Repeat word for word every line of the data below, from the first through the line containing "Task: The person", and stop there.

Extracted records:
========================

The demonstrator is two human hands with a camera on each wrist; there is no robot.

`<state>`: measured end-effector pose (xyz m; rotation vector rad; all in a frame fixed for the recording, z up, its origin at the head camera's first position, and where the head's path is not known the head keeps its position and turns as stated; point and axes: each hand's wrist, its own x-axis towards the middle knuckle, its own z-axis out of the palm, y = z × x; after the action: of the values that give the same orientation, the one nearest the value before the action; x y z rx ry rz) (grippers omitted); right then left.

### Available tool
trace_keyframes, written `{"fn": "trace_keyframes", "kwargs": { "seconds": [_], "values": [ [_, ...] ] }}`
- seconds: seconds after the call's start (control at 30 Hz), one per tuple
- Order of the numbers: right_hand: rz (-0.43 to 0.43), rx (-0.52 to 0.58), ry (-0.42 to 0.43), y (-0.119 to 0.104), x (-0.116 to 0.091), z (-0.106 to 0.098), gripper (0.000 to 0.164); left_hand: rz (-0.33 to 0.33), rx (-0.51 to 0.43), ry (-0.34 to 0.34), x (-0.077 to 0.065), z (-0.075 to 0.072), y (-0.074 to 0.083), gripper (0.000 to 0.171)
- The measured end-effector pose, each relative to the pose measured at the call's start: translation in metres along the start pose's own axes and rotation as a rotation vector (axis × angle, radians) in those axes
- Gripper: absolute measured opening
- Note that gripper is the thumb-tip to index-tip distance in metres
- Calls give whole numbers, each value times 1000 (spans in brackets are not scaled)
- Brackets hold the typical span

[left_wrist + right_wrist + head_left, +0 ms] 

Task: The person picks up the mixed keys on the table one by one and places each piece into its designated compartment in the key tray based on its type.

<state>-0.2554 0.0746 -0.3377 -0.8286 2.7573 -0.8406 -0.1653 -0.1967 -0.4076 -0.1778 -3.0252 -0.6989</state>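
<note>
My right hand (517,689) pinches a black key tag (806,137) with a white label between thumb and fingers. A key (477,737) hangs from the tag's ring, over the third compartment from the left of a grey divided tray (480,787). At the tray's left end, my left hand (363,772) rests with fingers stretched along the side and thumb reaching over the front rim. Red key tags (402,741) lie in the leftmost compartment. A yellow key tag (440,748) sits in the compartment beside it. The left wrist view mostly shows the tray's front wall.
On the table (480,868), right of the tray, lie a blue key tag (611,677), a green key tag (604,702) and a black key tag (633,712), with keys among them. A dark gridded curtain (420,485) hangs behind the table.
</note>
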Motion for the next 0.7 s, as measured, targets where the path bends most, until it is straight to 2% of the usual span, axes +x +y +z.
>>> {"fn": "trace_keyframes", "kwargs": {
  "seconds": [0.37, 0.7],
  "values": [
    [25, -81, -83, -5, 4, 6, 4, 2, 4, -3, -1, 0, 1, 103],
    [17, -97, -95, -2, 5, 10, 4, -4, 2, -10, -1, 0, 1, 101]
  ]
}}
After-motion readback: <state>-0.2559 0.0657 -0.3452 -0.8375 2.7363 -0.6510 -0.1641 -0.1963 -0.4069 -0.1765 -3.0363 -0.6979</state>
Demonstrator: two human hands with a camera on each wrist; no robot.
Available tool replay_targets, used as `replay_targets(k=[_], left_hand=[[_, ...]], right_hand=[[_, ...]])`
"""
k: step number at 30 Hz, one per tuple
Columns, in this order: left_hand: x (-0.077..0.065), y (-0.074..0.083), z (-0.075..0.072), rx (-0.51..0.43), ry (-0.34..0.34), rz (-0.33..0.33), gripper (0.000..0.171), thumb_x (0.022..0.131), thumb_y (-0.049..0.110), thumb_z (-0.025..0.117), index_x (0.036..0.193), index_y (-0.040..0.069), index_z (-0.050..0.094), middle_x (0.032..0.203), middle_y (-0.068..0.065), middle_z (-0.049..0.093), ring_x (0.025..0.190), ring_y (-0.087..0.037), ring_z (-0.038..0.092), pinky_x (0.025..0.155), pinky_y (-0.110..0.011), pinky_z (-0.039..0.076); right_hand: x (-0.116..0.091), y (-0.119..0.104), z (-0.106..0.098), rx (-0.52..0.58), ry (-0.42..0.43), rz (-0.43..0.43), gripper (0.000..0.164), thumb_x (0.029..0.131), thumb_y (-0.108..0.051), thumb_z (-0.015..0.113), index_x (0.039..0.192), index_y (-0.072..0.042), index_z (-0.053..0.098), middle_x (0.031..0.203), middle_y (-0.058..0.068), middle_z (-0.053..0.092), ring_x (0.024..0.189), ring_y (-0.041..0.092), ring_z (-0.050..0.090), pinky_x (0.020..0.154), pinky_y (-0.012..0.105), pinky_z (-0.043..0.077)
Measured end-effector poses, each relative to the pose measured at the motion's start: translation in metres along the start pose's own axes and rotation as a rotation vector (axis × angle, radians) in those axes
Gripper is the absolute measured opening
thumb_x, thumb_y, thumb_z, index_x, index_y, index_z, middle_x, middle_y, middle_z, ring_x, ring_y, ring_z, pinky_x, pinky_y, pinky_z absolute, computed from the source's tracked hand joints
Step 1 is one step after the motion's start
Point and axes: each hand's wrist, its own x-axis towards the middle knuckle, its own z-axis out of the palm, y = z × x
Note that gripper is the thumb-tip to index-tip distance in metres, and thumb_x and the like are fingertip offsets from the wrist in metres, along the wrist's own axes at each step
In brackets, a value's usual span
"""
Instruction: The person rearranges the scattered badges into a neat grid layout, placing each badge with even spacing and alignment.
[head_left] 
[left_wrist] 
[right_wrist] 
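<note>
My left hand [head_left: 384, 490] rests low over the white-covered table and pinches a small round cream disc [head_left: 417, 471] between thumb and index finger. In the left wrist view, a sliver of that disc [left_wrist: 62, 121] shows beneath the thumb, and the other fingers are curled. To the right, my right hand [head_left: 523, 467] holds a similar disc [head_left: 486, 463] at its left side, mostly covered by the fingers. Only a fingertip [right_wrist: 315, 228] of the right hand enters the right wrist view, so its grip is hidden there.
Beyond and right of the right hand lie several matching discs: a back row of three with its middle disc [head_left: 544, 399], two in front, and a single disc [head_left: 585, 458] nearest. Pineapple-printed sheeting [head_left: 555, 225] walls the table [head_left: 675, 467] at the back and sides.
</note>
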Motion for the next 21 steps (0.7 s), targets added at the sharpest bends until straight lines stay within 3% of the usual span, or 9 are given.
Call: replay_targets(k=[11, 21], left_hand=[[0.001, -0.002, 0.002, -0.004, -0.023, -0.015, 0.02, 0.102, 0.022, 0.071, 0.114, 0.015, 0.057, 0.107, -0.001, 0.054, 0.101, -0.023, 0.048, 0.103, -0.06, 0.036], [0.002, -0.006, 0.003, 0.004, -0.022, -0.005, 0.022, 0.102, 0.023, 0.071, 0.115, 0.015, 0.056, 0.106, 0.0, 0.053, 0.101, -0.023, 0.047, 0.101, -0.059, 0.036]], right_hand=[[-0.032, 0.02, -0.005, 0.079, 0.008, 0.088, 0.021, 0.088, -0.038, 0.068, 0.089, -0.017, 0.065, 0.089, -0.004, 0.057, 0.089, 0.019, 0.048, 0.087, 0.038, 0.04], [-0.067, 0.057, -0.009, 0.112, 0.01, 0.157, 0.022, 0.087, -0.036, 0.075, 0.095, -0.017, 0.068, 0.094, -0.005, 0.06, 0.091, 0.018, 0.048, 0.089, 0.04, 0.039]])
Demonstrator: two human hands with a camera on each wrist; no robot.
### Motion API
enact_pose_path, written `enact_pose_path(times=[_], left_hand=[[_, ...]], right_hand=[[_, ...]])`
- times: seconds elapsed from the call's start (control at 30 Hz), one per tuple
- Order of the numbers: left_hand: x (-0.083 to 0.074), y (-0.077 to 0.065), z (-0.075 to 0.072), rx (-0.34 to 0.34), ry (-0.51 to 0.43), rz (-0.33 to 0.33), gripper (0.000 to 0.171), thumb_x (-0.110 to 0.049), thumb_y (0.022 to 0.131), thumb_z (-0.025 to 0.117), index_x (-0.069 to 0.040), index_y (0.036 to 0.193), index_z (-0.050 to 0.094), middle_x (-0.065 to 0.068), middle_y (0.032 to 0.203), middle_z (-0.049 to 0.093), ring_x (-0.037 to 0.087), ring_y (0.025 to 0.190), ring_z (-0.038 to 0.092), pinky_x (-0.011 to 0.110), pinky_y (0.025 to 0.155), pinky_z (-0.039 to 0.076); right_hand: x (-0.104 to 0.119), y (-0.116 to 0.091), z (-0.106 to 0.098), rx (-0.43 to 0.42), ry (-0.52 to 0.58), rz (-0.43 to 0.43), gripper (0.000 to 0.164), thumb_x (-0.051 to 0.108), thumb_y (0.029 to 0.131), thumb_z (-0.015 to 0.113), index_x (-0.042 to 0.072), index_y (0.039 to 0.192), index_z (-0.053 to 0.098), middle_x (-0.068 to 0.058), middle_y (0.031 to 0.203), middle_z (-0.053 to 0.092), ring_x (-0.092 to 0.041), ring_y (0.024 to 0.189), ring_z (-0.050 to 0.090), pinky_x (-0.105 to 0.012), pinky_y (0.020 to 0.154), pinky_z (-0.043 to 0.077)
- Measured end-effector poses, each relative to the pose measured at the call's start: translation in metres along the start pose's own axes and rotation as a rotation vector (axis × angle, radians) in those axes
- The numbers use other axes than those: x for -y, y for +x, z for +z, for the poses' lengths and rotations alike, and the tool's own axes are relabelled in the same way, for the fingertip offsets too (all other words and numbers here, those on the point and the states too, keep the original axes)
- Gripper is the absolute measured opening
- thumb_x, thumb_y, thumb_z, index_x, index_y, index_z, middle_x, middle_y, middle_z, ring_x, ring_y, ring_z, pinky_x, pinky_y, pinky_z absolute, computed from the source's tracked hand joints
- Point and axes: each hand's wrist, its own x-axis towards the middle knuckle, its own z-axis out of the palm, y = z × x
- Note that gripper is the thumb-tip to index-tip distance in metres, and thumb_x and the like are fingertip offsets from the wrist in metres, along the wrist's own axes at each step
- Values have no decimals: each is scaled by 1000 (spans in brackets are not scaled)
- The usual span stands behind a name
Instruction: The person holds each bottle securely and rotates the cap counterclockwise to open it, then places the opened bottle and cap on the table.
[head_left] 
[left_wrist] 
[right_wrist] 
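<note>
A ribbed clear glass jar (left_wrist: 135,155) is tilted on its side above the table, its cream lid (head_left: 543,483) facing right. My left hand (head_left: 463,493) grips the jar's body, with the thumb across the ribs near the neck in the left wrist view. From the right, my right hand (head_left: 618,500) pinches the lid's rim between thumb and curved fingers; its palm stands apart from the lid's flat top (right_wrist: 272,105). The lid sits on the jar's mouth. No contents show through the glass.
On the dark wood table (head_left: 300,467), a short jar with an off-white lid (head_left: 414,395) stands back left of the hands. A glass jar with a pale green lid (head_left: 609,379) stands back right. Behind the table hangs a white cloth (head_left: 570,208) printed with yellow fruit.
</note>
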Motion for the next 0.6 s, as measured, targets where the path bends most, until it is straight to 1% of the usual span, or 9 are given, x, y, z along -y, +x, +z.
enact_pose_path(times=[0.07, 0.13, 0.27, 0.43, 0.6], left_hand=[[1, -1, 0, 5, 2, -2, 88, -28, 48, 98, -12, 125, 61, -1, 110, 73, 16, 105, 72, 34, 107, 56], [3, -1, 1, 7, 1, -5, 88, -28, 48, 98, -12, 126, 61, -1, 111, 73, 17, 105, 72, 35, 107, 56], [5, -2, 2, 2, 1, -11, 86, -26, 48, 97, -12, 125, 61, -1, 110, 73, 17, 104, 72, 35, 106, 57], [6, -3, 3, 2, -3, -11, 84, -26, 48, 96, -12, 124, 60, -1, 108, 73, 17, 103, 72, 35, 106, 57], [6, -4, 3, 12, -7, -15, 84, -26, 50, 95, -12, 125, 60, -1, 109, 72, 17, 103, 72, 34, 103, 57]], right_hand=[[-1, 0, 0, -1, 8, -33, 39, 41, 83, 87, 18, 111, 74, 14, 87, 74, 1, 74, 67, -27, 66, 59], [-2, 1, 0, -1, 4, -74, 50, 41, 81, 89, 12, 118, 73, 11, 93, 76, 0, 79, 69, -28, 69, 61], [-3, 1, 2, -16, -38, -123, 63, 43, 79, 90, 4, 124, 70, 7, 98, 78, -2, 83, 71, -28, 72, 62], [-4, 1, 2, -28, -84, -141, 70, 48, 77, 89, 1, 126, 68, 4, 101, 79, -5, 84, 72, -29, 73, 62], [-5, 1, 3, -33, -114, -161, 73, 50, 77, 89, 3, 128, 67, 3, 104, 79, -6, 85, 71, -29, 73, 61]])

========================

EXPECTED ANSWER:
The demonstrator is two human hands with a camera on each wrist; there is no robot.

`<state>`: measured end-effector pose (xyz m; rotation vector rad; all in a frame fixed for the recording, z up, its origin at the head camera's first position, and where the head's path is not known the head keeps its position and turns as stated; point and axes: each hand's wrist, its own x-axis towards the middle knuckle, its own z-axis out of the palm, y = z × x; after the action: of the values that give the same orientation, the one nearest the value before the action; x y z rx ry rz) (grippers omitted); right then left.

### Available tool
trace_keyframes, written `{"fn": "trace_keyframes", "kwargs": { "seconds": [_], "values": [ [_, ...] ] }}`
- seconds: seconds after the call's start (control at 30 Hz), one per tuple
- Order of the numbers: right_hand: rz (-0.43 to 0.43), rx (-0.52 to 0.58), ry (-0.42 to 0.43), y (-0.119 to 0.104), x (-0.116 to 0.091), z (-0.106 to 0.098), gripper (0.000 to 0.164); left_hand: rz (-0.33 to 0.33), rx (-0.51 to 0.43), ry (-0.34 to 0.34), x (-0.077 to 0.065), z (-0.075 to 0.072), y (-0.074 to 0.083), gripper (0.000 to 0.171)
- The measured end-effector pose, each relative to the pose measured at the call's start: translation in metres along the start pose's own axes and rotation as a rotation vector (axis × angle, radians) in those axes
- Gripper: absolute measured opening
- Note that gripper is the thumb-tip to index-tip distance in metres
- Calls give whole numbers, each value times 1000 (spans in brackets are not scaled)
- Brackets hold the typical span

[left_wrist + right_wrist + head_left, +0 ms] 

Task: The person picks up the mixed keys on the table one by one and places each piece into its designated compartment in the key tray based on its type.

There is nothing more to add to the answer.